Why the Future of Analytical Data Must Consider AI Principles

Data science is the collection of computational methods that enable artificial intelligence. Critical strategic Initiatives in R&D over the last decade have leveraged artificial intelligence (AI) and data science. Both of these key areas require the capability for systems to manage large amounts of data efficiently. For strategic initiatives to produce value to stakeholders, data needs to be collected, stored and organized in a scalable and robust manner, to ensure it is properly structured for use. To do this, biotech and pharma organizations should:

1) Ensure that every scientist – whether synthetic, analytical, chemical, etc. – is involved in data science planning and strategy; and

2) Ensure that software-based data access is provisioned to help manage the chemically intelligent info.

Moreover, with increasing use of automation in scientific experimentation workflows, and COVID-19 driving even more interest in data science and AI, data accessibility is more important than ever. Here’s why.

Data science is for all scientists

“Without data, you're just another person with an opinion.”

-W. Edwards Deming

The scientific method relies upon the ability to collect observational data, perform analysis and justify one’s interpretation and conclusions. Technological advancements in sensors, networks and data storage have created exponential growth in the volume and variety of data that a scientist can “access” before, during and after their experiments.

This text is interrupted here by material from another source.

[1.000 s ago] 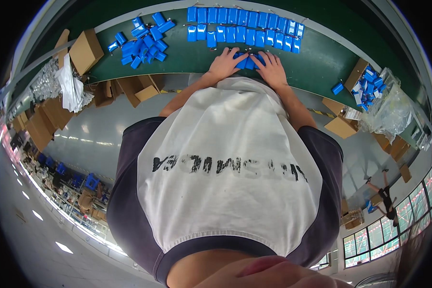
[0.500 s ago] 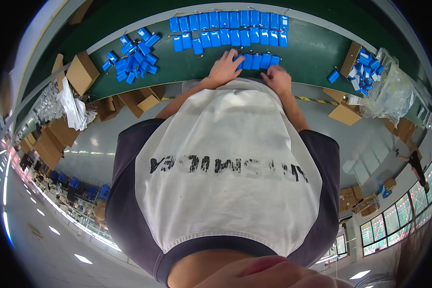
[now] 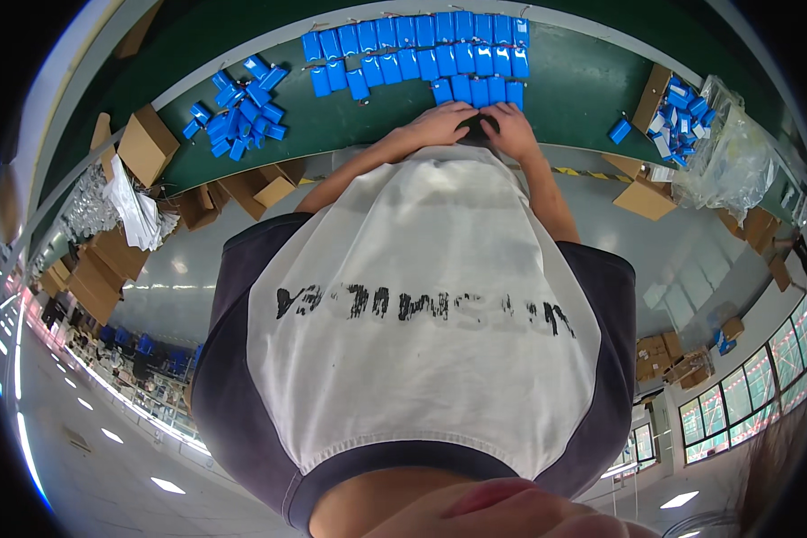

For example, in many scientific and biomedical industries, chemists, biologists and materials scientists study substances at the atomic/molecular scale. These researchers apply their knowledge and experience to design reasonable experimental strategies to produce desirable outcomes.

In these processes, there are now more sources of data than ever before. In many of these experiments, particularly for “molecule-generating” processes, such as synthesis and catalysis, sensors that measure “process attributes” (e.g., temperature, time, pressure and composition) throughout experimentation provide scientists with insights that will allow for route selection, optimization and process robustness. Researchers then use this sensor data to make decisions about materials, processes and next steps. To take full advantage of this data, it should be fed into AI algorithms. However, there are several key challenges when looking to use the information generated by this variety of sensors as training data for AI.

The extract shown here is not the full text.